What’s noticeable in this instance is that deaths registered actually fell below the 2019 value for quarter 3, indicating a strong response by registrars to record deaths as they happened and preventing a backlog that could be seen in later quarters.
Looking at the values individually, quarter 1 began with a small increase on it’s predecessor, rising 2%. This rose significantly for quarter 2 in the wake of lockdown and a surge in the first COVID cases, jumping a staggering 47% to 175,000. This was helped by registrars ability to register deaths by telephone due to emergency legislation, improving the speed of registrations and preventing COVID deaths from creating a backlog.
Quarter 3 saw the relaxing of lockdown, with deaths actually reducing in comparison to it’s 2019 figure by 8,000. This is before quarter 4, in which England entered a second lockdown due to rising cases. Values in this last quarter tend to rise as shown by the 2019 value, though during the pandemic year, this rose significantly by around 23,000.
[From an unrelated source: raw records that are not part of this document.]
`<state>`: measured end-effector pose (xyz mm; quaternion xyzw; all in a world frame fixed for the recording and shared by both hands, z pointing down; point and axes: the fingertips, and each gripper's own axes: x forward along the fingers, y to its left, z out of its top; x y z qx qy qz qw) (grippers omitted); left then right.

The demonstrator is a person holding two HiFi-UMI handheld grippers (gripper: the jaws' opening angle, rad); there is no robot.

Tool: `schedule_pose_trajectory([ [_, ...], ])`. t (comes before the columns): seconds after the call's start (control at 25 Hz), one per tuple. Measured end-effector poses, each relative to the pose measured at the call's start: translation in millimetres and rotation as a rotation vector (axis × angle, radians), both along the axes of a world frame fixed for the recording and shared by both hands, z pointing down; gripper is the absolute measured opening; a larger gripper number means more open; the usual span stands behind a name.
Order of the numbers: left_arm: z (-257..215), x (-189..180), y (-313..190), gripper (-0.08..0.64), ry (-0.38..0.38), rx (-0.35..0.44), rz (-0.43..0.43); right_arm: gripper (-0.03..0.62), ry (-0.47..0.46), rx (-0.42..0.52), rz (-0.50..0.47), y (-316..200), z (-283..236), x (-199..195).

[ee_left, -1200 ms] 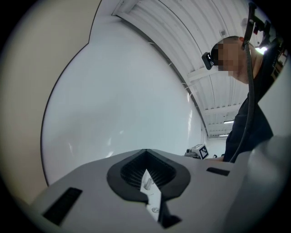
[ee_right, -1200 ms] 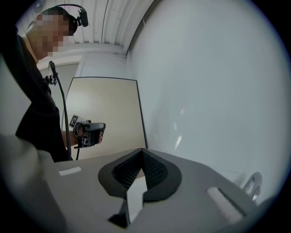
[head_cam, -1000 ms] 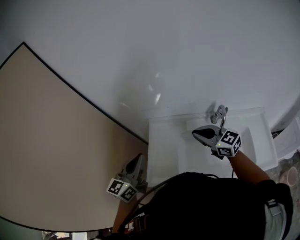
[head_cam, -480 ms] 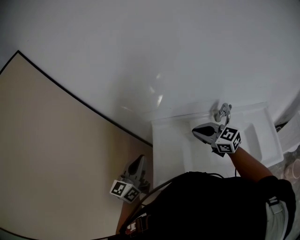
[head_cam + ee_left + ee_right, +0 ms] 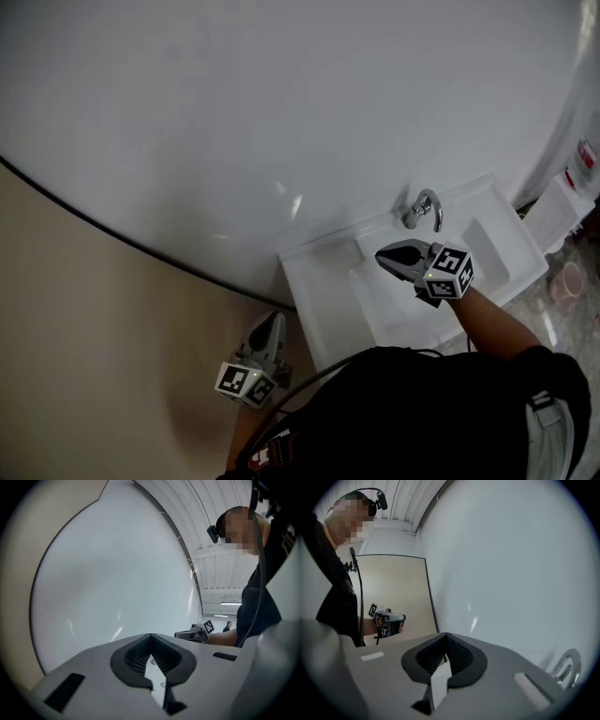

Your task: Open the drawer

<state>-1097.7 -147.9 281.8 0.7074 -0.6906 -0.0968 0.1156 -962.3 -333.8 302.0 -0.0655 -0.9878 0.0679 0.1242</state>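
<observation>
White washbasin (image 5: 319, 302) — chrome tap (image 5: 423, 208) on its back rim

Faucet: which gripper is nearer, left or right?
Right. The right gripper is over the sink basin, just in front of the faucet. The left gripper is off the sink's left edge, by the beige panel.

On my feed I count two grippers, the left gripper (image 5: 270, 328) and the right gripper (image 5: 383, 256); one white basin (image 5: 319, 309); one chrome tap (image 5: 424, 208) at its back edge; and one pale cup (image 5: 566, 280) beyond its right corner.
</observation>
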Motion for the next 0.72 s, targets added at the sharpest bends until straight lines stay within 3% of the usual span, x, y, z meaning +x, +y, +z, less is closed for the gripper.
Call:
schedule_pose_trajectory([
  [0.2,10,-5,-23,-0.003,0.005,-0.011,0.108,-0.002,0.009,0.004,0.113,-8,7,14],
  [0.4,23,16,-59,-0.003,-0.021,-0.047,0.205,-0.002,-0.009,-0.007,0.211,-32,16,50],
  [0.72,26,107,-137,-0.003,-0.041,-0.078,0.315,-0.002,-0.03,-0.038,0.366,-87,32,159],
])
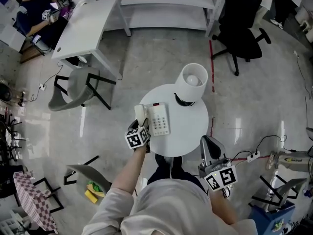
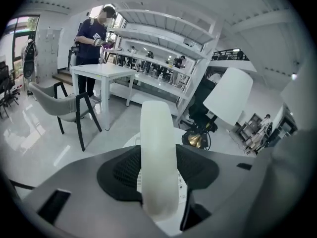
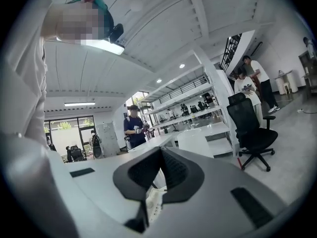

Overview: From the data set, England based registrars handled a significant volume of death registrations as a result of the COVID pandemic both increasing deaths and the adaptions services made to prevent direct contact. Volumes rose in the latter quarter as expected but made an interesting reduction in quarter 3, likely the result of lower cases and the efforts of registrars in preventing a backlog early on.